From the listing below, please restate exactly the lines beginning at the one with "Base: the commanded" and ending at the one with "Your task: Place", both included, and skip the pictures.

Dataset section:
^^^^^^^^^^^^^^^^
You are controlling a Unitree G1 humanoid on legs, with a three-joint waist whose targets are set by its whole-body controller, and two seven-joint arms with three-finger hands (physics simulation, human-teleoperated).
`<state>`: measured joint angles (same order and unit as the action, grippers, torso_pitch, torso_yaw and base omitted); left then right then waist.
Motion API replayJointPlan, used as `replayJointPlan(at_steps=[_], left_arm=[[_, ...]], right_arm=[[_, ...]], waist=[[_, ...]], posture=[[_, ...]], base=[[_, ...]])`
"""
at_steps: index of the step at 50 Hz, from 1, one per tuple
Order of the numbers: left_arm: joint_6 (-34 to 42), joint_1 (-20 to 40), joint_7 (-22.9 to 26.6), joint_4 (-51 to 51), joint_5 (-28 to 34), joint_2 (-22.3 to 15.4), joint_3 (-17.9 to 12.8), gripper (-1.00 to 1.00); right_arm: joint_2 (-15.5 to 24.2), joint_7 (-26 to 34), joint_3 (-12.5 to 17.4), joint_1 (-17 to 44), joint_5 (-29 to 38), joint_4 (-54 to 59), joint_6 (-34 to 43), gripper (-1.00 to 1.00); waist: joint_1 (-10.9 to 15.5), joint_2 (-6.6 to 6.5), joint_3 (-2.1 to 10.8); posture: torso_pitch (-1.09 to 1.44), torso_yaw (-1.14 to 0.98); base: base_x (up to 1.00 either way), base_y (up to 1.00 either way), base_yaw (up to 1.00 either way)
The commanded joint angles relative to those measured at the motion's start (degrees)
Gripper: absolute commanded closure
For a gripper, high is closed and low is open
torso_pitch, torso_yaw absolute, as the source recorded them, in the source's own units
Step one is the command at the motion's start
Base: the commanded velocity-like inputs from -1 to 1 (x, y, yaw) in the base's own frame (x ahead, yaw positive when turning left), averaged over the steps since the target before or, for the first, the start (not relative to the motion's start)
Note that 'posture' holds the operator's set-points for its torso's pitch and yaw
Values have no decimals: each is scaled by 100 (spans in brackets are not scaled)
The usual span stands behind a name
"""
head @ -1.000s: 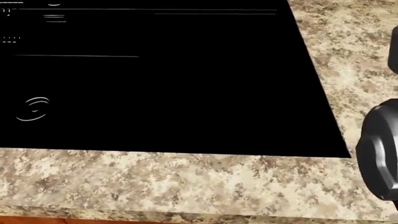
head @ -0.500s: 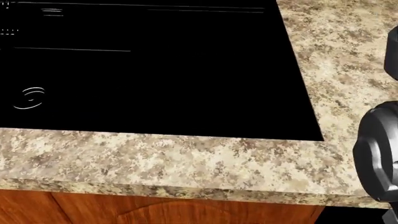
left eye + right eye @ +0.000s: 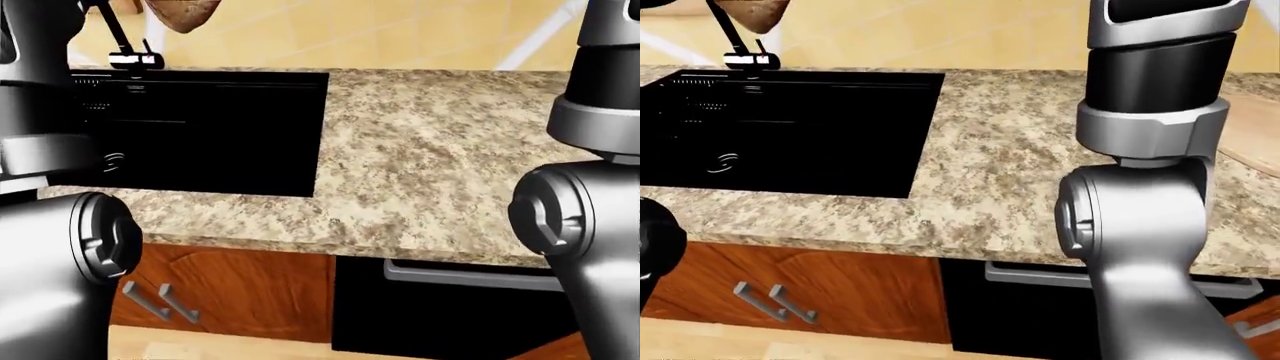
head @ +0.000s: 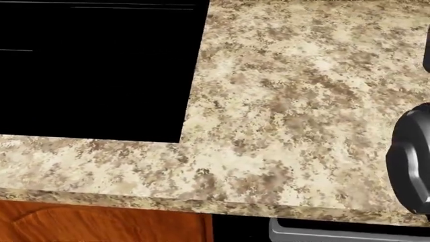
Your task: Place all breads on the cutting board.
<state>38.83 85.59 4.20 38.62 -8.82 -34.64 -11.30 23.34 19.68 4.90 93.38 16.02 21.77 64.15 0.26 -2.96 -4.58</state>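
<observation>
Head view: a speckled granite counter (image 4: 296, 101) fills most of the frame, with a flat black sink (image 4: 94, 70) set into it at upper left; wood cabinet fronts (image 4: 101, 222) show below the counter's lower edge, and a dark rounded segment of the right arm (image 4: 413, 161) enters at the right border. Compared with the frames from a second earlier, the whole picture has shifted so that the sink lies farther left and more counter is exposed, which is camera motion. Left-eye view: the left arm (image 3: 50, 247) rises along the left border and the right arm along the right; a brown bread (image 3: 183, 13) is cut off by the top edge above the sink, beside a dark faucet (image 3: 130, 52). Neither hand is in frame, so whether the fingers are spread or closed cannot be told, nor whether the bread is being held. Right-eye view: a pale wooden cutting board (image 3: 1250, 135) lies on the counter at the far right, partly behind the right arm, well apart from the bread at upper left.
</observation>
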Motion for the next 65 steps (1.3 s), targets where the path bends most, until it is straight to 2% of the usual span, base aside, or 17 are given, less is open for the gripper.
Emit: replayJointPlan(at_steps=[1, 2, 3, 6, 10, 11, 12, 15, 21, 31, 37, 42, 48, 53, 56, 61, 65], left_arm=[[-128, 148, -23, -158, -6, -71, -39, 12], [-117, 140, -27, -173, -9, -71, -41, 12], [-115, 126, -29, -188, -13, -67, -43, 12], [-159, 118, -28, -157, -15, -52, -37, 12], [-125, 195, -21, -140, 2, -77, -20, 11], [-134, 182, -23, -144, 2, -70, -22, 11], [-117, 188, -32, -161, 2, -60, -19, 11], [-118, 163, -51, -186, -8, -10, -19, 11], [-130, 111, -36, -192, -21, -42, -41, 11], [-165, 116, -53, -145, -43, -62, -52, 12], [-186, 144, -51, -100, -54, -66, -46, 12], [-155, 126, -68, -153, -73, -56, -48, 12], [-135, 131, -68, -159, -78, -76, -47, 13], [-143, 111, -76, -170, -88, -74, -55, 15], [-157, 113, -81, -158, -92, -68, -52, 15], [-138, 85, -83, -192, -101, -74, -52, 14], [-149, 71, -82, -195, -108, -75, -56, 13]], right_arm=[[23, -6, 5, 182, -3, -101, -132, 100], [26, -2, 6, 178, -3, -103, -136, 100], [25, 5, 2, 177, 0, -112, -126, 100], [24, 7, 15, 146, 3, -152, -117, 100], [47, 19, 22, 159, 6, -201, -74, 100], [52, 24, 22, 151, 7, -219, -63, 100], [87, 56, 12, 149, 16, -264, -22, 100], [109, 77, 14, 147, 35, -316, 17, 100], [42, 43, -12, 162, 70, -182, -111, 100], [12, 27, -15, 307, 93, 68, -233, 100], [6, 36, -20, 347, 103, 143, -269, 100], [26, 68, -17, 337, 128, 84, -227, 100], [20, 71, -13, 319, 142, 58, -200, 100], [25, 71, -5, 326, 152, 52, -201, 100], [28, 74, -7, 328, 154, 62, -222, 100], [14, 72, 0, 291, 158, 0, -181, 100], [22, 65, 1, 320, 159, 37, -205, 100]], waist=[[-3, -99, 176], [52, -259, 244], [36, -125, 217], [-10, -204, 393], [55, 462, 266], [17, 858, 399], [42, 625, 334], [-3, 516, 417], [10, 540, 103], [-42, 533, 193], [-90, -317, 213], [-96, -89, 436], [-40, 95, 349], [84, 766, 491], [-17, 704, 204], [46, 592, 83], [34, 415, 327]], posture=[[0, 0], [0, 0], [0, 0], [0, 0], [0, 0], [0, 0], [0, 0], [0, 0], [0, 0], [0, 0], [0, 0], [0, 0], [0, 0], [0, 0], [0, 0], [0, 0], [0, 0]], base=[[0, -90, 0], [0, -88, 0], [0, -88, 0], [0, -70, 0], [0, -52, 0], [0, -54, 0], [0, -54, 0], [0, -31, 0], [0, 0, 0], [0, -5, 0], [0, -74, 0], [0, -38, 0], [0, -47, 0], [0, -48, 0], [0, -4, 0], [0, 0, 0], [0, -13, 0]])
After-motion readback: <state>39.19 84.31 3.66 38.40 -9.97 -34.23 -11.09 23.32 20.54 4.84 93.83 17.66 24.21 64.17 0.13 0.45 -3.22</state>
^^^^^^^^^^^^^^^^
Expected answer:
Base: the commanded velocity-like inputs from -1 to 1 (x, y, yaw) in the base's own frame (x ahead, yaw positive when turning left), averaged over the steps since the target before or, for the first, the start (not relative to the motion's start)
Note that 'posture' holds the operator's set-points for its torso's pitch and yaw
Values have no decimals: each is scaled by 100 (spans in brackets are not scaled)
The usual span stands behind a name
"""
head @ -1.000s: 
head @ -0.500s: 
left eye + right eye @ +0.000s: 
head @ +0.000s: 
Your task: Place all breads on the cutting board.

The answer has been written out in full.